At their June 16 meeting, the MSAD 58 school board authorized the local referendum vote, which was approved by voters in a district-wide town hall style meeting in May totaling $10,144,846 for the fiscal year 2022-23.

Meanwhile, staff turnover continued with six letters of resignation; at least one, from Mt. Abram High School ELA teacher Karen Pease, was not technically a resignation as her position had been terminated and she was then nominated for a new position. Pease had already accepted a job in a neighboring district and did not accept the nomination. Other resignations included Judith Ponce Pelayo, an ed tech at Mt. Abram High School; Johanna Bartlett, a special education teacher at Kingfield Elementary; Stephen Mitman, an art teacher at Strong Elementary; Jessica Hughes, second grade at Kingfield; and Diana Thomas, art teacher at Mt.
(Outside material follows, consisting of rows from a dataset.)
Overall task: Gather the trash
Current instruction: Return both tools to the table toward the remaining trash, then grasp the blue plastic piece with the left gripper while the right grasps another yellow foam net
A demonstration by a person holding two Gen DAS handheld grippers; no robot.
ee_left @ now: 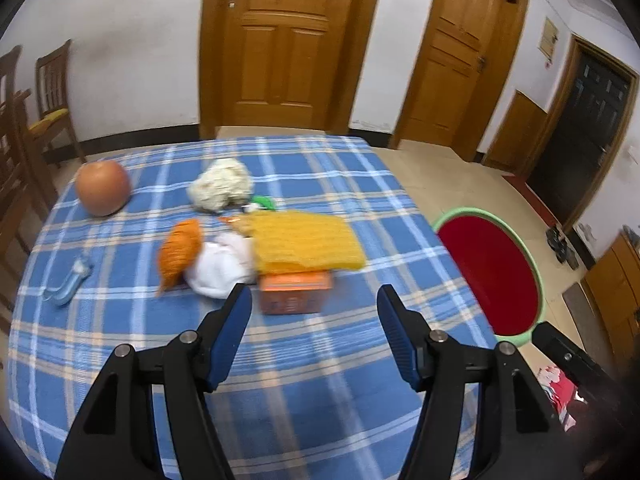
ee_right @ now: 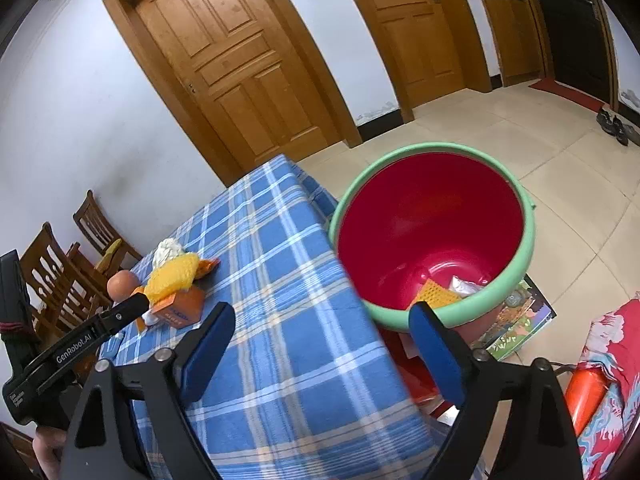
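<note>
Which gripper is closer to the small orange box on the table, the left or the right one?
Left. The left gripper is open, just short of the orange box on the tablecloth. The right gripper is open near the table's edge, beside the bin, farther from the box.

We see a table w/ a blue plaid cloth (ee_left: 304, 360). On it, far left, a round brown fruit (ee_left: 103, 187); near the left edge a clear plastic piece (ee_left: 70, 280). Mid-table a cluster — white crumpled wad (ee_left: 220, 190), green bit (ee_left: 263, 201) just beside it, orange mesh (ee_left: 180, 254) touching white crumpled tissue (ee_left: 222, 266), and an orange box (ee_left: 295, 291). Beside the table's right edge, a red bucket w/ green rim (ee_right: 434, 224) — its base is hidden.
</note>
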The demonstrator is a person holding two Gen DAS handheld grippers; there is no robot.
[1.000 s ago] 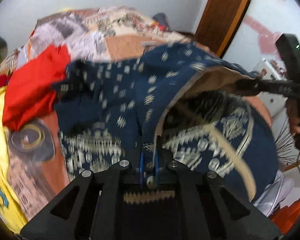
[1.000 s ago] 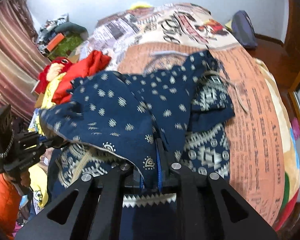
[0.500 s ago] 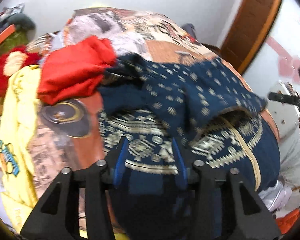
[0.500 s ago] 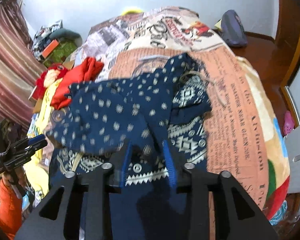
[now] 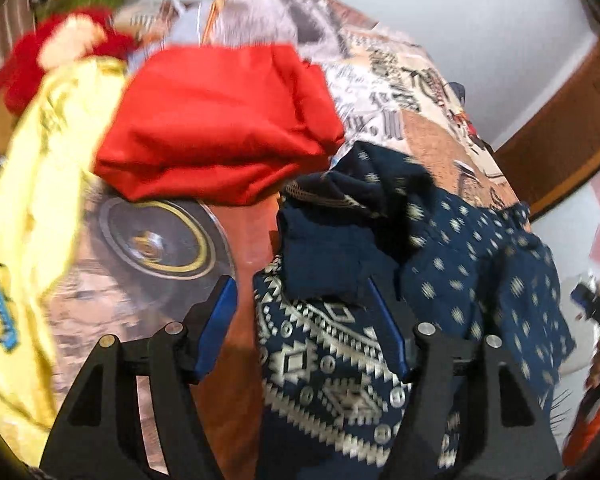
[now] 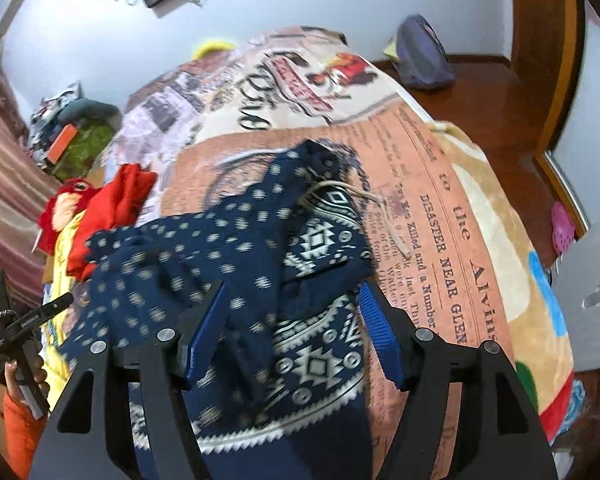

Abram High School.

Jillian Withee, a Pre-K teacher at Kingfield and Phillips whose position was eliminated in the restructure, was nominated as an elementary physical education teacher at Kingfield and Phillips. Withee holds a conditional certificate for the position.

Victoria Glidden was nominated as a special education ed tech in the district. She expressed flexibility in her job location and was willing to split a work week between different schools if needed.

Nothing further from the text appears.